Provide the number of lines in the material below that include the word "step", without any accompanying text.

◆ ◆ ◆ ◆

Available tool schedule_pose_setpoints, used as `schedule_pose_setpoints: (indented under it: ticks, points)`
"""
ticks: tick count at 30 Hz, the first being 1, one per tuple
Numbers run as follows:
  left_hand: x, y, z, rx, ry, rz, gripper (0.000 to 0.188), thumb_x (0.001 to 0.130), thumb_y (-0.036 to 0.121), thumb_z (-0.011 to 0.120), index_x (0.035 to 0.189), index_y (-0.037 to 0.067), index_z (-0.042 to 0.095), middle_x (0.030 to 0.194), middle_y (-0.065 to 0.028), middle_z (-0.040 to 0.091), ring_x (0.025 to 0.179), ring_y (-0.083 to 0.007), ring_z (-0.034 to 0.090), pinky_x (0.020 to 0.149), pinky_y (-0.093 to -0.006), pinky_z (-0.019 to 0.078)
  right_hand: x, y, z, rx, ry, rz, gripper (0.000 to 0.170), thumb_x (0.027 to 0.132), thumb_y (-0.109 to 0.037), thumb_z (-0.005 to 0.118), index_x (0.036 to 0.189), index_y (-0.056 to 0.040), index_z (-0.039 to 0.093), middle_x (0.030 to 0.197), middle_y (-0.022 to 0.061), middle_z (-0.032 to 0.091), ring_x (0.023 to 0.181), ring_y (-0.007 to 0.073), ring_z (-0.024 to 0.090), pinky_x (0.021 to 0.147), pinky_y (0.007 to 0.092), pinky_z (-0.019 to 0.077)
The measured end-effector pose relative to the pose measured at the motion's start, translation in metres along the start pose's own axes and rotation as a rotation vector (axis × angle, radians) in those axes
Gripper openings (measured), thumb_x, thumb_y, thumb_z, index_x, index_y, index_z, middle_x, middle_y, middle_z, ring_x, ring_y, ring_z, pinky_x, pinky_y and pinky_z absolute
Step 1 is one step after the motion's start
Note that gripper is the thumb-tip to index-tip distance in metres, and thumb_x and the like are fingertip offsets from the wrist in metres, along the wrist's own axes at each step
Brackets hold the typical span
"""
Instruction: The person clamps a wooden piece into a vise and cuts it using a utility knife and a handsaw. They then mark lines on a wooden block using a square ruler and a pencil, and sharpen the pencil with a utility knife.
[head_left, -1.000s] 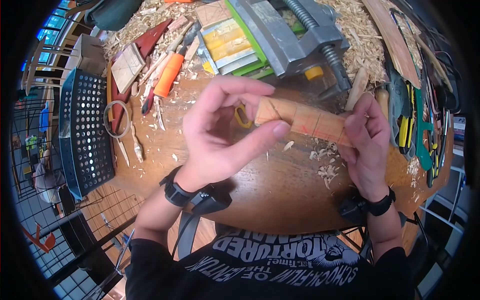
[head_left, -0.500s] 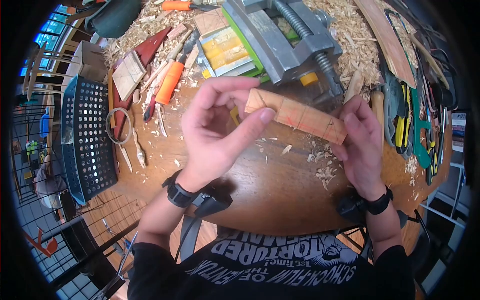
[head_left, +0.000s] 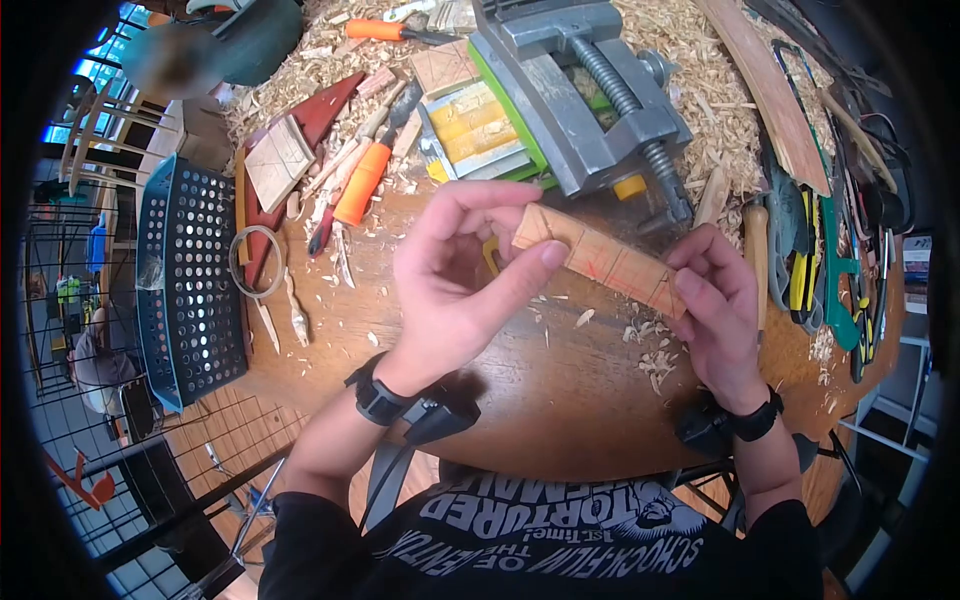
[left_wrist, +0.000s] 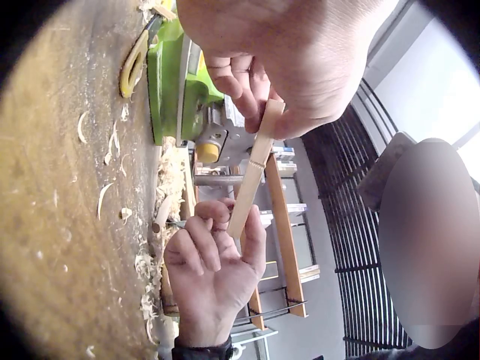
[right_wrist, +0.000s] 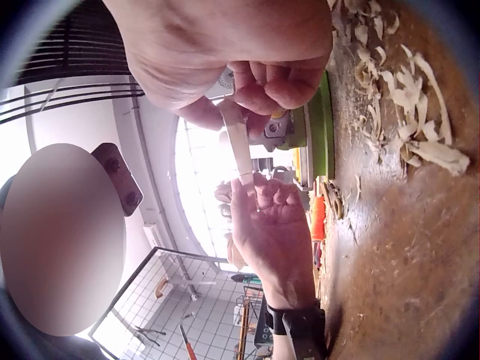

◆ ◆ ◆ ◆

■ Task response ■
2